▸ **DATA EXCERPT**:
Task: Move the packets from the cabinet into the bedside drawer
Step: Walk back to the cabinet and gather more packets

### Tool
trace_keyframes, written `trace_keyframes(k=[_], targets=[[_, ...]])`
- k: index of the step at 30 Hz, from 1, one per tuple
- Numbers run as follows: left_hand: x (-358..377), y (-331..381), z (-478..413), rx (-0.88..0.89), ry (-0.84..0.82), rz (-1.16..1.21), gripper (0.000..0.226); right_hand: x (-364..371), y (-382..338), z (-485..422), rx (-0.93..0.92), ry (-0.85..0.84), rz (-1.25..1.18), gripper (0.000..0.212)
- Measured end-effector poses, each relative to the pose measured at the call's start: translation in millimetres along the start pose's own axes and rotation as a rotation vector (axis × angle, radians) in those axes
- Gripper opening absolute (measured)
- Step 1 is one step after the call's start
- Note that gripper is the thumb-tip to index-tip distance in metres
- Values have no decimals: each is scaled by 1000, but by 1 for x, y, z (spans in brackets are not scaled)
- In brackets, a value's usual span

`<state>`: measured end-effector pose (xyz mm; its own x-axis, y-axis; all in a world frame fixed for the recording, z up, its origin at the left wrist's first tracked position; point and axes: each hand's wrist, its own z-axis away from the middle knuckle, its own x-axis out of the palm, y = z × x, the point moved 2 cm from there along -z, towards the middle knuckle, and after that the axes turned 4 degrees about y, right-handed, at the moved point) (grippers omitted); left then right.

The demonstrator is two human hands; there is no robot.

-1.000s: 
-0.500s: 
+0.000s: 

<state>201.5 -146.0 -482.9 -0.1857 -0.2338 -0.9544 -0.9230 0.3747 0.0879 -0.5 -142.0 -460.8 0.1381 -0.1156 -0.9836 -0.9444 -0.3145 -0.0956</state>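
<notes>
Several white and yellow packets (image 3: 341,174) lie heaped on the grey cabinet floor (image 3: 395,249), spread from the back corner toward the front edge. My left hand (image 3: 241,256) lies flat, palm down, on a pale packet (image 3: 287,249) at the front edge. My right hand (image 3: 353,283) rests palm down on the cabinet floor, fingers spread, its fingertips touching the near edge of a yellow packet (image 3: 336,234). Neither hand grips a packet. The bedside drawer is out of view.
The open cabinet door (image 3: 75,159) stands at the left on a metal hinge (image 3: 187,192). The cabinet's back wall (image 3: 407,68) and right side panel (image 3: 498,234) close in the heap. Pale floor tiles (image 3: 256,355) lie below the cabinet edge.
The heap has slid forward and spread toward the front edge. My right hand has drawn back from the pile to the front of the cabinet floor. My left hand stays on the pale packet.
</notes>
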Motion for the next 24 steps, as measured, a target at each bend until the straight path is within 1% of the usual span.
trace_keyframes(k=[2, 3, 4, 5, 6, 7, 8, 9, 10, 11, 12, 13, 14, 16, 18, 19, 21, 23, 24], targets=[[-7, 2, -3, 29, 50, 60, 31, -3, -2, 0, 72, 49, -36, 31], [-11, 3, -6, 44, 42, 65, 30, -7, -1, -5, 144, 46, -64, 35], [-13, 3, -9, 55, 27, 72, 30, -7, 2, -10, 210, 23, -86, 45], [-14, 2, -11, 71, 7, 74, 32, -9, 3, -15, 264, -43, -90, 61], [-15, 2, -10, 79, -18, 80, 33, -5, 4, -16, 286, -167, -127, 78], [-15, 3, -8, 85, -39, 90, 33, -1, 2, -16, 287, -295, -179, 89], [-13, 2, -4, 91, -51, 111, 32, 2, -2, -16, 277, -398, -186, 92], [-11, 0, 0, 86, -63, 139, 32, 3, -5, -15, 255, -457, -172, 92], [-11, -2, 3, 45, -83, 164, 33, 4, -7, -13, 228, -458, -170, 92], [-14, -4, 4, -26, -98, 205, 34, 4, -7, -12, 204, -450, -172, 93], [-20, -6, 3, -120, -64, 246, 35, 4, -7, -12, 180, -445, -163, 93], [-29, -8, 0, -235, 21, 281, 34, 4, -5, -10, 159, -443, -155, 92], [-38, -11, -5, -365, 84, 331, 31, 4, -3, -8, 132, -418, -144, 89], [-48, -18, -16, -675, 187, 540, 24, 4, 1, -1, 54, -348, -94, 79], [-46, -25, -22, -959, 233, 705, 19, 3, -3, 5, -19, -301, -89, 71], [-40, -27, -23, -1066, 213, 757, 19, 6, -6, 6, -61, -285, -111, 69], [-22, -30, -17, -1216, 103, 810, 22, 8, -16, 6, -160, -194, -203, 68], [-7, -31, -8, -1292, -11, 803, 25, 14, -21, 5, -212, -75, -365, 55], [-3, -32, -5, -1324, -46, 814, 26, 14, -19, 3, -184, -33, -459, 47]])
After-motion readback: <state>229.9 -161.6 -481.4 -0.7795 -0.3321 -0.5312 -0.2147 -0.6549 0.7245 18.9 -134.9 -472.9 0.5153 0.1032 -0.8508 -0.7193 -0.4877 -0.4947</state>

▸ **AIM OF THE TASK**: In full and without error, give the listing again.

▸ **TASK OUTPUT**:
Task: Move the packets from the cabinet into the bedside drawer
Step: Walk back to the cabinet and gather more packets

### Tool
trace_keyframes, written `trace_keyframes(k=[_], targets=[[_, ...]])`
- k: index of the step at 30 Hz, from 1, one per tuple
- Numbers run as follows: left_hand: x (-358..377), y (-331..381), z (-478..413), rx (-0.88..0.89), ry (-0.84..0.82), rz (-1.16..1.21), gripper (0.000..0.226); right_hand: x (-364..371), y (-382..338), z (-485..422), rx (-0.93..0.92), ry (-0.85..0.84), rz (-1.25..1.18), gripper (0.000..0.212)
- Measured end-effector poses, each relative to the pose measured at the call's start: translation in millimetres along the start pose's own axes and rotation as a rotation vector (axis × angle, radians) in those axes
- Gripper opening absolute (measured)
- Step 1 is one step after the call's start
- Note that gripper is the thumb-tip to index-tip distance in metres
- Values have no decimals: each is scaled by 1000, but by 1 for x, y, z (spans in brackets are not scaled)
- In brackets, a value's usual span

`<state>`: measured end-effector pose (xyz mm; its own x-axis, y-axis; all in a world frame fixed for the recording, z up, its origin at the left wrist's first tracked position; point and axes: each hand's wrist, its own z-axis away from the middle knuckle, its own x-axis out of the palm, y = z × x, the point moved 2 cm from there along -z, towards the middle knuckle, and after that the axes turned 4 degrees about y, right-handed, at the moved point) (grippers omitted); left then right.

The demonstrator is two human hands; there is no robot.

-1.000s: 
-0.500s: 
+0.000s: 

<state>201.5 -146.0 -482.9 -0.1857 -0.2338 -0.9544 -0.9230 0.3747 0.0879 -0.5 -142.0 -460.8 0.1381 -0.1156 -0.9836 -0.9444 -0.3145 -0.0956</state>
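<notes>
Several white and yellow packets (image 3: 341,174) lie heaped on the grey cabinet floor (image 3: 395,249), spread from the back corner toward the front edge. My left hand (image 3: 241,256) lies flat, palm down, on a pale packet (image 3: 287,249) at the front edge. My right hand (image 3: 353,283) rests palm down on the cabinet floor, fingers spread, its fingertips touching the near edge of a yellow packet (image 3: 336,234). Neither hand grips a packet. The bedside drawer is out of view.
The open cabinet door (image 3: 75,159) stands at the left on a metal hinge (image 3: 187,192). The cabinet's back wall (image 3: 407,68) and right side panel (image 3: 498,234) close in the heap. Pale floor tiles (image 3: 256,355) lie below the cabinet edge.
The heap has slid forward and spread toward the front edge. My right hand has drawn back from the pile to the front of the cabinet floor. My left hand stays on the pale packet.
</notes>
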Motion for the next 24 steps, as measured, a target at each bend until the straight path is within 1% of the usual span.
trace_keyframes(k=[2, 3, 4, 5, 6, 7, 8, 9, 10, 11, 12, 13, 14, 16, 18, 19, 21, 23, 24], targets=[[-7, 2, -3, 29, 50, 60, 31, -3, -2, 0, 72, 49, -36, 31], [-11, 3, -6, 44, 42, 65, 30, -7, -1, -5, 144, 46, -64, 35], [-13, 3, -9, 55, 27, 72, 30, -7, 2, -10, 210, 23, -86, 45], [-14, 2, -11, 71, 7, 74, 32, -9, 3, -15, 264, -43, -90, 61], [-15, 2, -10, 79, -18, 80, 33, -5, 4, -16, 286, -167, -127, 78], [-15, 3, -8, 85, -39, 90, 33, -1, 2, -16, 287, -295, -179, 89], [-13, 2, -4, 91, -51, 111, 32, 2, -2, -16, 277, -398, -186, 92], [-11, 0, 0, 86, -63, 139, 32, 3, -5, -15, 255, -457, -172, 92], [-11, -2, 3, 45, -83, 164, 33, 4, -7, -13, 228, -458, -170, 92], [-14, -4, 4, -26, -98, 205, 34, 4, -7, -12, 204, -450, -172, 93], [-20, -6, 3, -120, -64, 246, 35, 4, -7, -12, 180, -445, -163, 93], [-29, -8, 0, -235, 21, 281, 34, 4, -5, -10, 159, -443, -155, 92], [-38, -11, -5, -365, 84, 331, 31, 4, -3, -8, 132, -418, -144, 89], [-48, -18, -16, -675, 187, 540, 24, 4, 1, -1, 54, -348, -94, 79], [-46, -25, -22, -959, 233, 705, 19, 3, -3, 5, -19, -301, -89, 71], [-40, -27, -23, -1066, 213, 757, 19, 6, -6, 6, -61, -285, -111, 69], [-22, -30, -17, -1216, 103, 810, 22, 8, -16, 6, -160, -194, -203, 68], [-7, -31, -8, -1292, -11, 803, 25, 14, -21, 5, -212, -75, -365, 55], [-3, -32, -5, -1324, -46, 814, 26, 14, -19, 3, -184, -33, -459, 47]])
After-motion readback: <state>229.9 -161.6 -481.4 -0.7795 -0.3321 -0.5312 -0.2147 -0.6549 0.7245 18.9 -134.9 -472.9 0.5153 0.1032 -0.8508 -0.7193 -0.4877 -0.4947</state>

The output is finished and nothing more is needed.